While they may get passed by Congress, a lot of Trump’s tax changes won’t go into effect until 2018, since 2017 tax rates and brackets have already been established. Further, the House Republicans (under Paul Ryan) also have an alternative tax plan which while also looking to cut corporate and personal taxes, is not as aggressive as the proposed Trump tax plan.
So in order to get wide scale tax reform passed across all branches of government there will need to be some sort of compromise tax plan agreement.
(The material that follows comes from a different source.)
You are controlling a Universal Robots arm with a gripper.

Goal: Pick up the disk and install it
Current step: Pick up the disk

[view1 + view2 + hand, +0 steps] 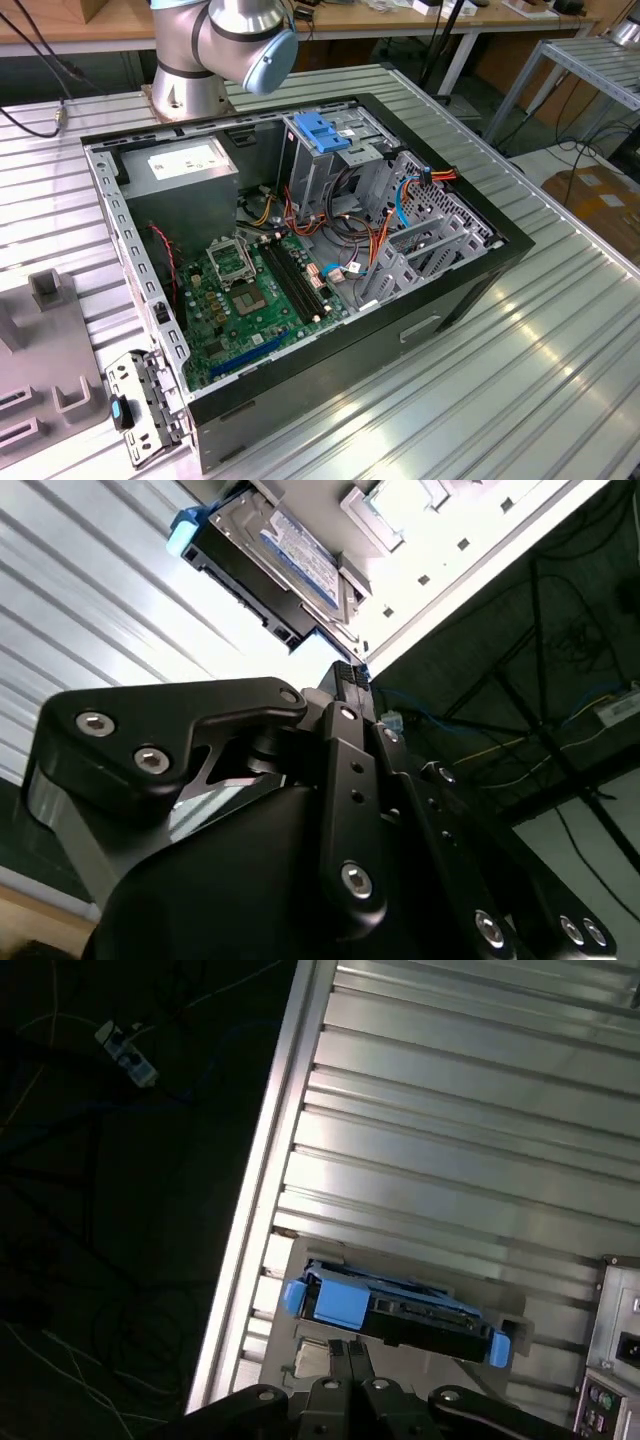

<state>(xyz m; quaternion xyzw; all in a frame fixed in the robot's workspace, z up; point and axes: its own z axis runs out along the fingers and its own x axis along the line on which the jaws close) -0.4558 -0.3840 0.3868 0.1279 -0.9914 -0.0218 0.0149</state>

The Trump administration also hasn’t laid out any real plan to pay for these tax cuts and proposed no net spending reductions to offset his tax plan’s $7 trillion cost.
Under a Trump tax plan middle class tax payers would likely see modest tax savings, while those in highest income ranges would actually see the most in savings given the lowering of the highest marginal tax rate, increase in standard deduction and repeal of the AMT. Under proposed Clinton plans middle income earners saw more tax savings while higher income earners were taxed more heavily.